C’est ainsi que l’idée du drapeau s’est formée dans l’esprit de Kamel. Marcher les vendredis, oui. Scander les mots d’ordre du jour, d’accord. Mais faire tout cela en portant haut le drapeau national, sur une hampe, comme le ferait un porte-drapeau, ça, c’est une mission pour lui. «Le drapeau, je l’ai décoré moi-même. Je n’ai rien changé, j’ai gardé les mêmes couleurs pour le faire : le vert, le blanc et le rouge. Ce décor autour du drapeau, les roses incrustées çà et là pour représenter Blida, la ville des roses, la hampe, etc.»
Depuis le 2e vendredi, Kamel Bennia est porte drapeau du Hirak à Blida. Qu’il pleuve ou qu’il vente, qu’il fasse froid ou qu’il fasse chaud, Kamel est là. Il est le premier arrivé : «J’habite à Béni Tamou (localité située à quelques kilomètres de la ville de Blida), je viens ici tous les vendredis, seul, avec mon drapeau pour unique compagnon… Je suis le premier arrivé… J’attends jusqu’à ce que la marche commence puis je me place en tête de colonne…».
Parfois avant le départ, d’autres fois à la fin de la marche, vous le verrez au pied de la stèle érigée à la mémoire des martyrs de la Guerre de libération nationale ou dans le pourtour immédiat du kiosque à musique, à l’écart des groupes de discussions et des spécialistes en selfies qui se forment instantanément sur les places de La Liberté et du 1er-Novembre, s’adonner à sa passion favorite : hisser haut le drapeau national et le faire flotter durant de longs moments…

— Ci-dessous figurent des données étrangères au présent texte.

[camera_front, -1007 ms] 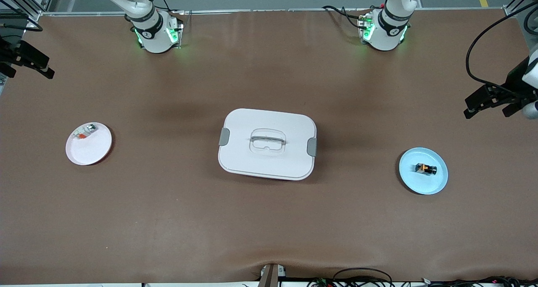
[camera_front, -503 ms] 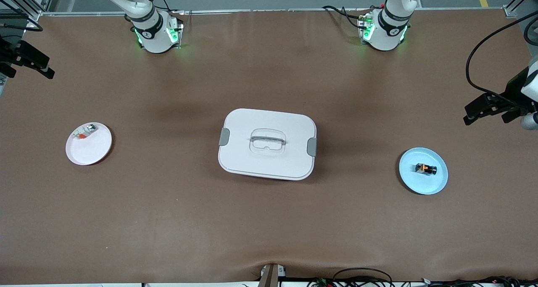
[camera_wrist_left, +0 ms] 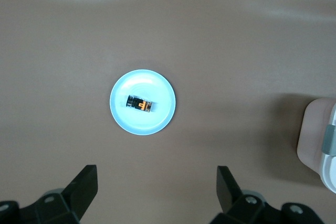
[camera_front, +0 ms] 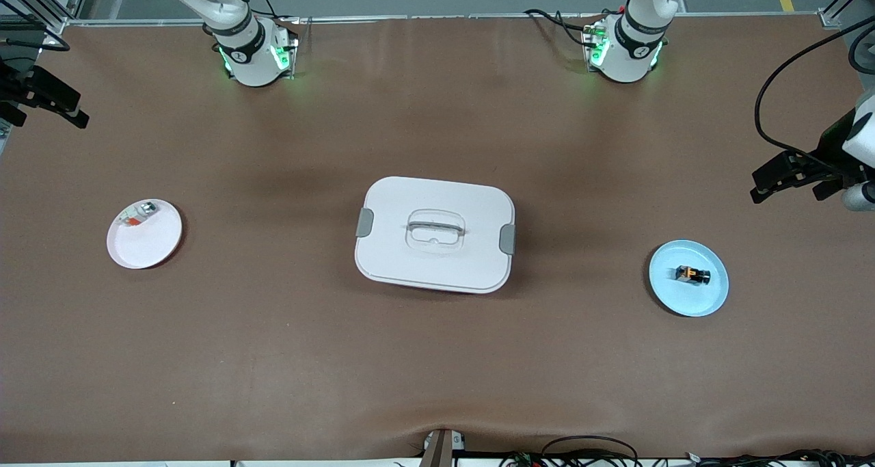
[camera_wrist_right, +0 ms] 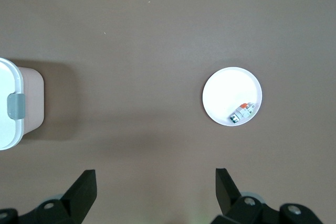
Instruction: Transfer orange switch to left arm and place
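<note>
Front view showed the task barely begun — the orange switch [camera_front: 692, 275] lay untouched on the blue plate [camera_front: 711, 299] toward the left arm's end of the table, well apart from the box [camera_front: 435, 262] at mid-table. The left gripper [camera_wrist_left: 157, 195] hung over the table near that plate and the right gripper [camera_wrist_right: 155, 195] over the table's other end, both with fingers spread and empty — pickup, handover and placing all remained. No readable labels or writing showed.

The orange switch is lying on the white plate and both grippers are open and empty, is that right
Not quite. The orange switch lies on the light blue plate, as the front view shows. Both the left gripper and the right gripper are open and empty.
</note>
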`<action>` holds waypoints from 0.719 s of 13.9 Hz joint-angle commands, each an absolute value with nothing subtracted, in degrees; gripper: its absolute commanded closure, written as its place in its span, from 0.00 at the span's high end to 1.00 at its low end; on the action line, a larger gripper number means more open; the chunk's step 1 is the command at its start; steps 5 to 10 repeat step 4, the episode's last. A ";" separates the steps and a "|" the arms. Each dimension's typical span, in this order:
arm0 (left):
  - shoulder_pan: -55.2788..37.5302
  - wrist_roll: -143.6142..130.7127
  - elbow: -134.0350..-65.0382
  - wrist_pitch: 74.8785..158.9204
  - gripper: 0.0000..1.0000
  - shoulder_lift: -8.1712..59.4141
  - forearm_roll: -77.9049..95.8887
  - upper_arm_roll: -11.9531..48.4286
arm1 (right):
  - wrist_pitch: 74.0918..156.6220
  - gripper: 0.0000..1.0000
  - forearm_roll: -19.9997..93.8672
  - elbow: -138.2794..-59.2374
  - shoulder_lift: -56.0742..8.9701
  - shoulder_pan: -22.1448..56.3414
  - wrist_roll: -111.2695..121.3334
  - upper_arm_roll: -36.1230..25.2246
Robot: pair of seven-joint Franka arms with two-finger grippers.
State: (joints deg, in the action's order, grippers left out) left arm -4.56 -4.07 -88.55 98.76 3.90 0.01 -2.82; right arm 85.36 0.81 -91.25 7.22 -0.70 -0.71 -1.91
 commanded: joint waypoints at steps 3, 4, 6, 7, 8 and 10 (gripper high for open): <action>-4.66 -3.69 -86.92 97.38 1.00 4.57 0.44 -2.99 | 84.90 1.00 0.53 -92.29 8.53 -0.26 -1.14 -2.02; -4.66 -3.69 -86.92 97.38 1.00 4.48 0.44 -2.99 | 85.16 1.00 0.53 -92.29 8.53 -0.35 -1.06 -2.02; -4.66 -3.69 -86.92 97.38 1.00 4.48 0.44 -2.99 | 85.16 1.00 0.53 -92.29 8.53 -0.35 -1.06 -2.02; -4.66 -3.69 -86.92 97.38 1.00 4.48 0.44 -2.99 | 85.16 1.00 0.53 -92.29 8.53 -0.35 -1.06 -2.02; -4.66 -3.69 -86.92 97.38 1.00 4.48 0.44 -2.99 | 85.16 1.00 0.53 -92.29 8.53 -0.35 -1.06 -2.02; -4.66 -3.69 -86.92 97.38 1.00 4.48 0.44 -2.99 | 85.16 1.00 0.53 -92.29 8.53 -0.35 -1.06 -2.02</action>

A le regarder faire et à voir les manifestants se rassembler autour de lui, je me dis que Kamel a trouvé là une bien belle manière de contribuer au maintien de la flamme… Je le laisse à la tâche un moment encore puis je lui demande, «Kamel a-t-il quelques demandes, quelques souhaits à formuler ?» Il me répond qu’il «espère que l’Algérie puisse être gouvernée un jour par des gens honnêtes» et qu’elle «redevienne la fleur qu’elle a toujours été dans nos cœurs». Il s’arrête un moment puis me dit énigmatique : «Il y a eu des dépassements de la part des manifestants… Le Hirak aurait pu dévier dès les premières semaines… Grâce à Dieu, cela n’a pas été le cas… Les choses viennent petit à petit… Le meilleur arrive, je le perçois, je le sens, il n’est plus très loin.»
Kamel un dernier mot pour les manifestants de Blida ? «SILMIYYA, SILMIYYA, SILMIYYA».